そういえば、あの、竜騎士の残念イケメンって、今どうしてるんだろ?

すっかり忘れてたわ。

……まさか、そのまま邪神に付いて行ってたりしないよね。

………まさかまさか、あの変態主従コンビに付き合わされてたりしないよな?


(もしそうなら、さすがに我も同情するのだぞ)


ほんとにね……。

いや、それは別にどうでもいいんだった、それより自分の今後だよ。

なんとかコミュニケーションを図れそうな相手っていないのか?

おれのジェスチャーで、こう……。

ジェスチャー……ギャオギャオ、つまり竜、口呼吸できない、エラ呼吸………うっ、頭が!!

あっ、いや待て。


エラ呼吸、そうか!!


ーーー事情はわかんねぇが、困ったときはいつでも頼ってこいよーーー


いたわ。

いたじゃん、頼れる兄貴が!!

『流れ島の喧嘩王』だ!!

そうだよ、大兄貴は意外と頭良くて、話のわかるやつだったじゃん!!!

いやいや、でも待て!


このまま自分で走り回ってイルイール王国かもしれない場所を探すのか。


どこかの島にいる『流れ島の三兄弟』を探してからなんとかしてもらうのか。


まーたこんなしょうもない二択だよ。


(マスター、我は、あのサカナ野郎たちを探すほうがいいと思うのだ)


おっ?

意外な意見。


(あのね、いっしょにいてよくわかったのだ、マスターは、あんまり自分の思いつきで行動しないほうがいいと思うの。
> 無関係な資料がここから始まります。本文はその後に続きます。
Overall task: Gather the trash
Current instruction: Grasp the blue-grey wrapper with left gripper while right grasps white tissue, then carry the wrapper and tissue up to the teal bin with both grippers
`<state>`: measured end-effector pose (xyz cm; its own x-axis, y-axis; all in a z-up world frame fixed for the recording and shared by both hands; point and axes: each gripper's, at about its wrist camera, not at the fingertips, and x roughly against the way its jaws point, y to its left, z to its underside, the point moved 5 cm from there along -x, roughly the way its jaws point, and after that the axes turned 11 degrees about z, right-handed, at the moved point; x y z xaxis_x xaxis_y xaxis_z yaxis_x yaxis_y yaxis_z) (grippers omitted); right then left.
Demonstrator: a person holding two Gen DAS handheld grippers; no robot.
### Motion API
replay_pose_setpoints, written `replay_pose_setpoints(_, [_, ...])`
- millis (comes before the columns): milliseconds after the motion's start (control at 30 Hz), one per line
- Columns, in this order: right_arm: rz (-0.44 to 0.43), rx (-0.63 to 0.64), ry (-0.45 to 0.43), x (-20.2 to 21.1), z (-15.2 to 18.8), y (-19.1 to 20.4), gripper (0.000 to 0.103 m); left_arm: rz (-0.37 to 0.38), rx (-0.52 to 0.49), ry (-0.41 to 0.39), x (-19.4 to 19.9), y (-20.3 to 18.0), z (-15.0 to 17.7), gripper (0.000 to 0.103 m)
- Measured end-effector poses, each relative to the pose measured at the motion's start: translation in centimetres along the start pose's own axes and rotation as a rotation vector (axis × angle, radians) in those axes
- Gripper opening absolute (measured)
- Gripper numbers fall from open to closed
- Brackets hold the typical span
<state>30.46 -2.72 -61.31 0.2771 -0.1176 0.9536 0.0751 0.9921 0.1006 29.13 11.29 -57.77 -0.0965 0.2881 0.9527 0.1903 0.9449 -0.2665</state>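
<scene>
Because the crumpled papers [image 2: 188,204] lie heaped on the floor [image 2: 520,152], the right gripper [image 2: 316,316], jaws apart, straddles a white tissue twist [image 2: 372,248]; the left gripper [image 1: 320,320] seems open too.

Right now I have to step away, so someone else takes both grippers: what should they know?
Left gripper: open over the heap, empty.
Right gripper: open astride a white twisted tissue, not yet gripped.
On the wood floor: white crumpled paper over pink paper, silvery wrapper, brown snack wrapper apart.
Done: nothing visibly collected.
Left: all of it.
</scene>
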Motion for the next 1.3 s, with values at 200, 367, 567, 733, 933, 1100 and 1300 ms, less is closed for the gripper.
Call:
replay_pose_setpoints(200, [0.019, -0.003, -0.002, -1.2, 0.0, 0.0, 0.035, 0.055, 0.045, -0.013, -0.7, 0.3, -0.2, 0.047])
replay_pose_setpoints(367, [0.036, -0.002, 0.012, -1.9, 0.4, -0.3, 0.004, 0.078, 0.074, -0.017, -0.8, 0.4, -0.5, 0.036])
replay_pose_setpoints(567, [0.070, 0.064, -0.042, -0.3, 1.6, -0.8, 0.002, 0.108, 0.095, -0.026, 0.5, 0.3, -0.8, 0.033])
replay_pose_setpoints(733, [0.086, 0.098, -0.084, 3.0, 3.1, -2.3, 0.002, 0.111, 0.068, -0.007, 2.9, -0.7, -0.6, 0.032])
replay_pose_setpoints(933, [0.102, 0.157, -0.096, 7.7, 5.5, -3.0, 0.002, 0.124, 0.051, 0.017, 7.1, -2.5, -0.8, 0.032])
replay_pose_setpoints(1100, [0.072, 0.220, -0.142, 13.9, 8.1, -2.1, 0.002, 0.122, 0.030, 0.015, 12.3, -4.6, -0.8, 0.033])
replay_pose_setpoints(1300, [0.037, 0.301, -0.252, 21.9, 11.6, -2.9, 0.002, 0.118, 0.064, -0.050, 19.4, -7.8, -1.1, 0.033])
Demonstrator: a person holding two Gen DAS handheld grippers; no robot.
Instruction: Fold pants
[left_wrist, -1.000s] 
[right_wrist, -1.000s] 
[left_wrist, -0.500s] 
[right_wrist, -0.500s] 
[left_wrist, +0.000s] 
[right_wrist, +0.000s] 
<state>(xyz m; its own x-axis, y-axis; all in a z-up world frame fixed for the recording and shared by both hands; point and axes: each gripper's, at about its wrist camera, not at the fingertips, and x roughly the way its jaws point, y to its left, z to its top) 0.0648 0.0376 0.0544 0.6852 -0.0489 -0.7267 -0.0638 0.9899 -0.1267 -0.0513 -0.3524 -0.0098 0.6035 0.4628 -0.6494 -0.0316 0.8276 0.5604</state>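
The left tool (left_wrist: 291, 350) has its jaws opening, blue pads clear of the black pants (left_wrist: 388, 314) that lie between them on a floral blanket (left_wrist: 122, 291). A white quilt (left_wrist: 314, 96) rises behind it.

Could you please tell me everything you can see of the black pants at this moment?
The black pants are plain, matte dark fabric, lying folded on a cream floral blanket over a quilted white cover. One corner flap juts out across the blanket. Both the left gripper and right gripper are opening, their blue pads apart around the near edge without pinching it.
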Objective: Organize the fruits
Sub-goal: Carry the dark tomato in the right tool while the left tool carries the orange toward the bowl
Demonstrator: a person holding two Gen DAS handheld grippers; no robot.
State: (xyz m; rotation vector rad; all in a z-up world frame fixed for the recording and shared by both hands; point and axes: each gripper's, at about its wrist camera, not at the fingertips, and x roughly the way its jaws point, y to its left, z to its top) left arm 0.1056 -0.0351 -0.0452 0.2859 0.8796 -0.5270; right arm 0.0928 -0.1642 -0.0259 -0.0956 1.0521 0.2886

頼れるなら他人を頼ろう?)


あっ、はい。

うん、そうだよねぇ。

50日さまよって、今後も成果出なさそうだもんねぇ。


(それにマスター、動き回ると色々引き寄せちゃうんだもん)


邪神教団とか、勇者町だとか、世紀末野蛮メンズとか、あとは軍と僧と、ニンジャとかね。

いや、異世界ニンジャはマジすごかったな。


背後から刃を突っ込まれ、胸を貫通、身体の中をえぐられた。


瞬時に反転、邪剣で一閃。


敵の腕を切断した。


背中に手を回し、生えていた小太刀を引っこ抜く。



「………『黒衣の邪神』、本物ということか」



逃走したはずの異世界ニンジャが、そこにいた。


逃げたフリかよ。


『邪剣使い』じゃなかったら、今ので死んで攻略終了か。


ほんとすげぇな、このニンジャ。